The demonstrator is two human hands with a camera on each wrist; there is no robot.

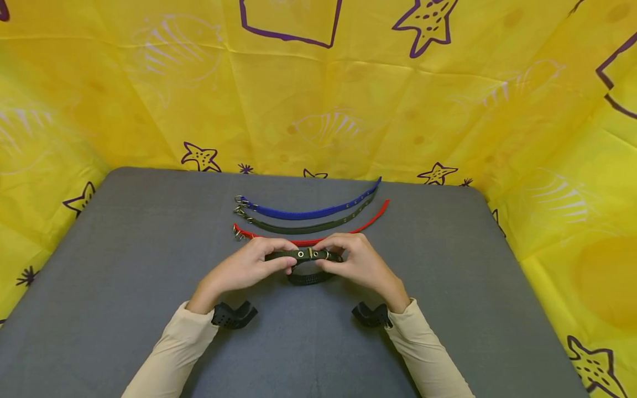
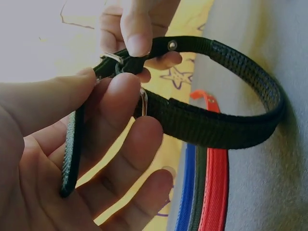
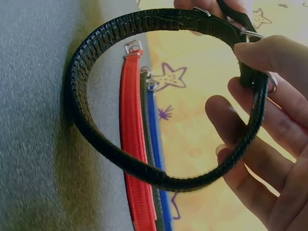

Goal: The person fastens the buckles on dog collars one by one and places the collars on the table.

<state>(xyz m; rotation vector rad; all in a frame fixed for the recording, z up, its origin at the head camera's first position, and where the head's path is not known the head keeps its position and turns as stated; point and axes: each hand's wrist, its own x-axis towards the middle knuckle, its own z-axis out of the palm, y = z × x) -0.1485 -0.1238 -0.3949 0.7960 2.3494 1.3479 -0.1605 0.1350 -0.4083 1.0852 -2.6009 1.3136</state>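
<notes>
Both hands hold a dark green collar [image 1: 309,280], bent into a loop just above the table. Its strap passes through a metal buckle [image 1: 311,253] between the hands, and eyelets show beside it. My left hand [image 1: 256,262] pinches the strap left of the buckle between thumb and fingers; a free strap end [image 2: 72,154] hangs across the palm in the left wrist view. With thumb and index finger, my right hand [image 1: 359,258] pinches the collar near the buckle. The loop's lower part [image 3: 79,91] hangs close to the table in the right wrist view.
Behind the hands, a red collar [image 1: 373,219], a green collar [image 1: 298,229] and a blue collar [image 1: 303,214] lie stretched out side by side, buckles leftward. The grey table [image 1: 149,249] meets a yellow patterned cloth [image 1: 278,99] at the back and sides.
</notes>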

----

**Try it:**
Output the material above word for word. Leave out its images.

**Answer:**
The demonstrator is two human hands with a camera on each wrist; there is no robot.


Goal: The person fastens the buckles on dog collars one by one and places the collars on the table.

<state>(xyz m; rotation vector rad; all in a frame fixed for the recording, z up, its origin at the head camera's first position, and where the head's path is not known the head keeps its position and turns as stated; point and axes: each hand's wrist, its own x-axis towards the middle knuckle, its own z-axis out of the palm, y = z × x) -0.1485 -0.1238 -0.3949 0.7960 2.3494 1.3479 -0.1605 0.1350 -0.4083 1.0852 -2.6009 1.3136</state>
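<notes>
Both hands hold a dark green collar [image 1: 309,280], bent into a loop just above the table. Its strap passes through a metal buckle [image 1: 311,253] between the hands, and eyelets show beside it. My left hand [image 1: 256,262] pinches the strap left of the buckle between thumb and fingers; a free strap end [image 2: 72,154] hangs across the palm in the left wrist view. With thumb and index finger, my right hand [image 1: 359,258] pinches the collar near the buckle. The loop's lower part [image 3: 79,91] hangs close to the table in the right wrist view.
Behind the hands, a red collar [image 1: 373,219], a green collar [image 1: 298,229] and a blue collar [image 1: 303,214] lie stretched out side by side, buckles leftward. The grey table [image 1: 149,249] meets a yellow patterned cloth [image 1: 278,99] at the back and sides.
</notes>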

Nothing else belongs to this answer.